04/25/2025
By Lynne Schaufenbil

Please join the Lowell Center for Space Science and Technology on Thursday, May 1 at 11 a.m. for the seminar "What lies beneath Europa’s ice shell: linking interior structure to ocean circulation and biosignature detectability" by Kaushal Gianchandani

Abstract: Europa, Jupiter’s ice-covered moon, likely harbors a subsurface ocean and is a key target for NASA’s Europa Clipper and ESA’s JUICE missions. Considered one of the most promising sites for extraterrestrial life, Europa may support life sustained by hydrothermal activity at the seafloor, which also drives ocean circulation. We used NASA’s ROCKE-3D model to simulate a 60-kilometer-deep ocean, heated from below and capped by a 15-kilometer-thick ice shell. Our analysis focuses on two key parameters: i) the Rossby number, which captures the influence of rotation and ii) the radius ratio, which defines the geometry of the tangent cylinder—both linked to measurable properties such as gravity, rotation rate, ocean depth, and ice thickness. Our simulations reveal an unstably stratified, perpetually convecting ocean with warm mid-latitude waters and cooler regions near the equator and poles. This thermal structure drives zonal jets, overturning circulation, and a rich eddy field, with jets dominating outside the tangent cylinder and eddies more active within it. By varying these parameters, we explore how circulation and vertical heat transport from the seafloor to the ice-ocean interface respond to changes in Europa’s internal structure. These results offer a framework for connecting spacecraft observations to subsurface dynamics and assessing how heat—and potentially biosignatures—might be advected from Europa’s seafloor to the ice shell, where space-based missions could detect them.

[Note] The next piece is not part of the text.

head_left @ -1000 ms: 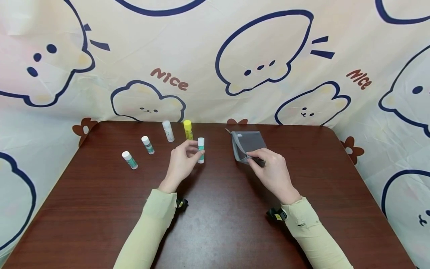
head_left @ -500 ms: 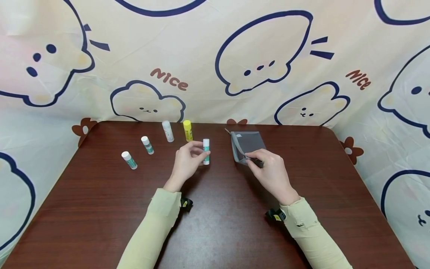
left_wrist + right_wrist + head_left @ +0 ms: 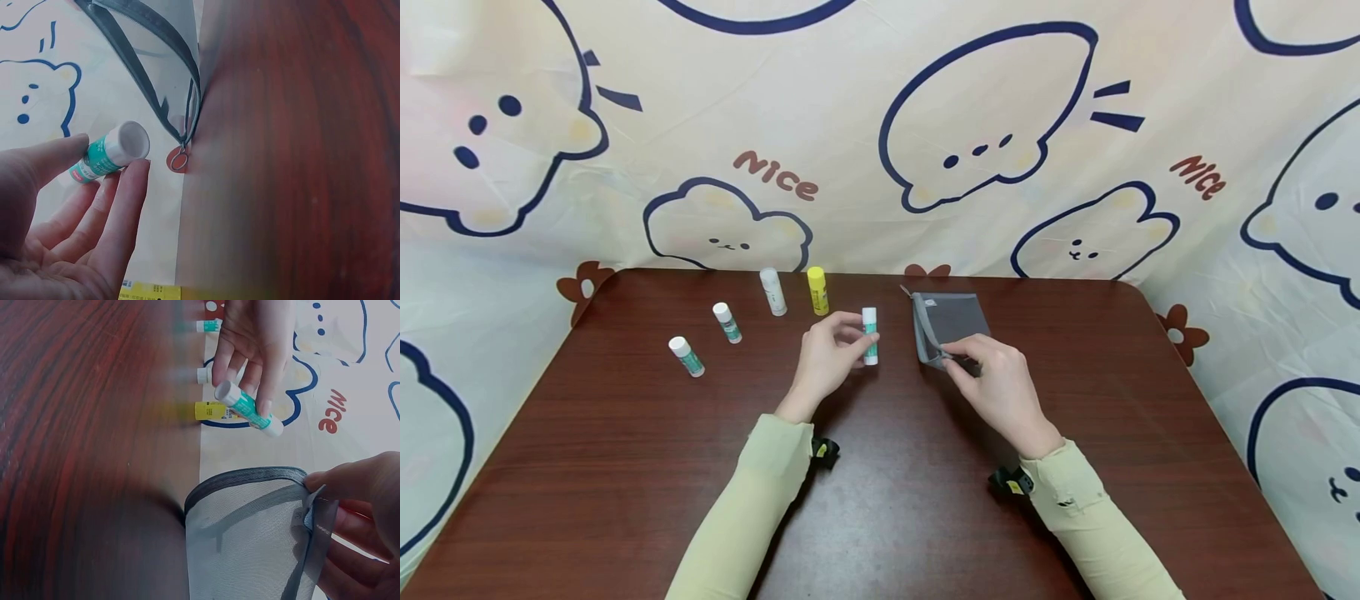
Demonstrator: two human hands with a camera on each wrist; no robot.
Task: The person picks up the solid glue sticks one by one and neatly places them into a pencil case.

Bio: Kaushal Gianchandani is a postdoctoral associate in the Department of Earth, Atmospheric, and Planetary Sciences at MIT. His research lies at the intersection of physical oceanography and planetary science, with a focus on developing numerical models of ocean circulation on both Earth and ice-covered ocean worlds such as Europa and Enceladus. He completed his PhD in Oceanography at the Hebrew University of Jerusalem, where he studied the dynamics of Earth’s oceans during extreme climate states, including the Neoproterozoic Snowball Earth and the Cretaceous greenhouse period. His work bridges paleoclimate modeling and planetary habitability, using fluid dynamics to understand how oceans transport heat and tracers on Earth and other ocean-bearing worlds.